Copy, exactly as written, the lines that begin at the one containing "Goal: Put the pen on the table" and end at the one containing "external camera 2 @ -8". Skip any pictures in the data below.

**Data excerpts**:
Content starts
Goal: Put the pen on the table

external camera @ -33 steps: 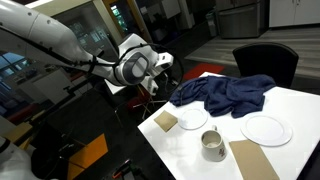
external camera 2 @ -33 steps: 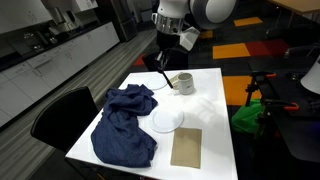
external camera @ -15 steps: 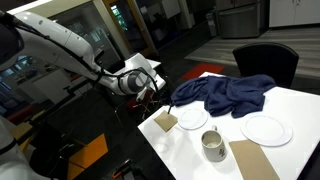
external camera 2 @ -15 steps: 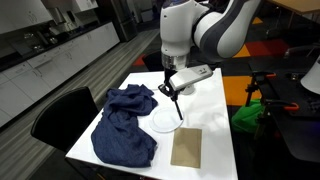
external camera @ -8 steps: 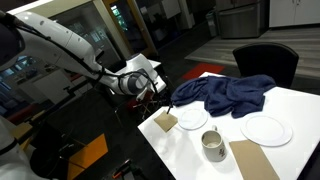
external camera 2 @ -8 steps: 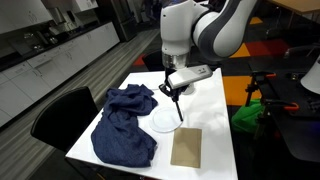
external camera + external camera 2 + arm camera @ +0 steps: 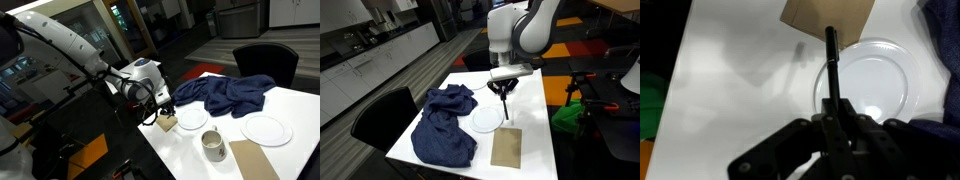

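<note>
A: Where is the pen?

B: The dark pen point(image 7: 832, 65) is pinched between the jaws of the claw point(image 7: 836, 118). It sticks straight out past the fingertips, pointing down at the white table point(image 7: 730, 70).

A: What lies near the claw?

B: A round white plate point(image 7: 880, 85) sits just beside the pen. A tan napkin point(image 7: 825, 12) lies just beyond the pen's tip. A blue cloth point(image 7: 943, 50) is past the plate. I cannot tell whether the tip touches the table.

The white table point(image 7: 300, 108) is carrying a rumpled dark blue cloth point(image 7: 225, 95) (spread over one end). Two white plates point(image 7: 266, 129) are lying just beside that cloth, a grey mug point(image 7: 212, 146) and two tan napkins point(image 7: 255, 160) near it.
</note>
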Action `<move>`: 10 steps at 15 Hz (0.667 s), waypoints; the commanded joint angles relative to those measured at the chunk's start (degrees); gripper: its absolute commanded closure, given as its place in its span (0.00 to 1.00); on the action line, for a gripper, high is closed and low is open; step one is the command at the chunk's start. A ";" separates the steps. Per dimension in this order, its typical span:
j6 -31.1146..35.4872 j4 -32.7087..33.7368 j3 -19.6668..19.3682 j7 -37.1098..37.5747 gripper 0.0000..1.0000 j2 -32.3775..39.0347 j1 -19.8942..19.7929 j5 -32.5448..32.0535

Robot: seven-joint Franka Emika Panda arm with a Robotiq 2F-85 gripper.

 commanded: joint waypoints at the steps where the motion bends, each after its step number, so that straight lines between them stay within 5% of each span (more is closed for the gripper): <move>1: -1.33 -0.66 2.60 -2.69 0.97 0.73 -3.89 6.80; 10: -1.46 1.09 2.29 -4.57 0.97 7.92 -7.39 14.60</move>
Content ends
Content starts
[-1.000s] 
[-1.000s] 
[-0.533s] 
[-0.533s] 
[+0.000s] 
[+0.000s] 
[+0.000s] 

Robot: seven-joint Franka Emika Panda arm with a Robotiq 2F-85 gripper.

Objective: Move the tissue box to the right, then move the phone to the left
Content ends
**Task solution**:
Goal: Put the pen on the table

external camera @ -33 steps: 
external camera 2 @ -33 steps: 
external camera @ -15 steps: 
external camera 2 @ -15 steps: 
external camera @ -8 steps: 
external camera 2 @ -8 steps: 

That completes the answer.